One of the most common routes to obtaining a teaching position in Korea is applying with EPIK (English Program in Korea). EPIK is a government-run program, created by the National Institute of International Education (NIIED) in partnership with the Korean Ministry of Education.
The goal of EPIK is simple: make it possible for more Korean students to communicate in English. The program helps to place GETs, or Guest English Teachers, in public and private school in the hopes that foreign influence will help with conversation training for older students, developing textbooks and generally fostering cultural awareness.
EPIK teachers have one year contracts, and are provided with some great perks, such as:
- An apartment
- Help with visas
- An allowance for the cost or entrance and exit to Korea
- A “settlement” allowance to help adjust to the culture
- Severance pay upon contract completion
- Health insurance
- Very competitive salaries
Teacher salaries across Korea are fairly stagnant, meaning regardless of where your job is located or what grade you’re teaching, your salary is likely to be the same as anywhere else in the country.
It’s common for first-year teachers to earn between 1.8 and 2.1 million KRW per month - that’s roughly $1600-$1900 USD, or £1300-£1500 GBP.
If you have teaching experience, you’ll be paid accordingly - up to 3.0 million KRW per month. That’s about $2700 or £2150. Given South Korea’s generally low cost of living and the fact that you most likely won’t be paying your own rent, this salary can go a long way.
The answer here is that how much you’ll spend depends on how ready you are to adapt to the Korean lifestyle. Eating a burger, for example, will cost a lot more than eating kimchi. And if you want easy access to fresh fruit, this may not be the place for you - a watermelon can cost as much as $25/£20.

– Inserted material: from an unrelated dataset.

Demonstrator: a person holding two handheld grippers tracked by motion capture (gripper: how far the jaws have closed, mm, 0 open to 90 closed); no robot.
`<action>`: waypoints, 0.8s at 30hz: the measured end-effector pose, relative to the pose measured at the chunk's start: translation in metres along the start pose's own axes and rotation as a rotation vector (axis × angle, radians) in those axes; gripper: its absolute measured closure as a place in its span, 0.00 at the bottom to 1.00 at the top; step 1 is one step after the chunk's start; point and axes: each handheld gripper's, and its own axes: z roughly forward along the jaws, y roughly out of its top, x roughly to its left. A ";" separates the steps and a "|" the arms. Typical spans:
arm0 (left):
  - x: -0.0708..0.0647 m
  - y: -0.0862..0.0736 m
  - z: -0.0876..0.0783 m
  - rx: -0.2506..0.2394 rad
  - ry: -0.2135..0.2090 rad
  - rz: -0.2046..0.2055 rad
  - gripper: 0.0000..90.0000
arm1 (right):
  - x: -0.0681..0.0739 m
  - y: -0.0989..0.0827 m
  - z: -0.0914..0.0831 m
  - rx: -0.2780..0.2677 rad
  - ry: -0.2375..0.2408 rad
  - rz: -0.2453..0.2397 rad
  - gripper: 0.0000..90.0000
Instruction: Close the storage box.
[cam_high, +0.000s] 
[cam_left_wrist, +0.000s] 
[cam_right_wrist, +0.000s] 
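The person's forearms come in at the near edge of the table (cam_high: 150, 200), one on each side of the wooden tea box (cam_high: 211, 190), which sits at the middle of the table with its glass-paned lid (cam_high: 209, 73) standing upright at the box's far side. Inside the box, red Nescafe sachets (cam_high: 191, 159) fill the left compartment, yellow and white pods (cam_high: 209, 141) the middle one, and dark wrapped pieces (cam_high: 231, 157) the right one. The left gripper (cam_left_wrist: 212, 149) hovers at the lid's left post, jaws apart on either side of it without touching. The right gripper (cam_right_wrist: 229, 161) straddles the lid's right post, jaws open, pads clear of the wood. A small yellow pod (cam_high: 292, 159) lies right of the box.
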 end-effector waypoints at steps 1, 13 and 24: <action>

That being said, other things in Korea are very cheap; like the super accessible and useful public transportation system, which will cost you about $1 to use. Some other average price estimates in South Korea (based on a location in Seoul) are:
- Joining a gym: $56.50/£45 per month
- Buying a monthly bus pass: $52.50/£42
- Ordering a cappuccino: $4/£3.20
- Eating an (inexpensive) meal: $6/£4.75
These prices are estimates to help you with your budget. Upon arrival in Korea, you can check the equivalent cost of a product advertised in Korean won (KRW) against your home currency by using an online currency converter.
If you’ll be funding your bank account in Korea from yours back home, consider using an international transfer service like TransferWise to save money. This will not only help cut out expensive international transfer fees (money is sent by local bank transfers in both your home country and Korea), but will also give you the actual mid-market exchange rate. That means you’ll end up with more money to spend during your time in Korea.
If you’re ready to move, you’re sure to enjoy Korea’s comfortable lifestyle, great food, and friendly people.
To assist with your transition to Korea, you may want to check out this helpful checklist of things to consider beforehand, or these 5 avoidable moving mistakes. Once you land, this expat’s manual to living in Korea can help you get used to local customs and ways of life.
If you haven’t found a job yet, there are lots of agencies that may be able to help; including Teach Away, which is known for its super reputable programs.
With that, you’re all set! Good luck, or as they would say in Korea, 행운을 빌어요!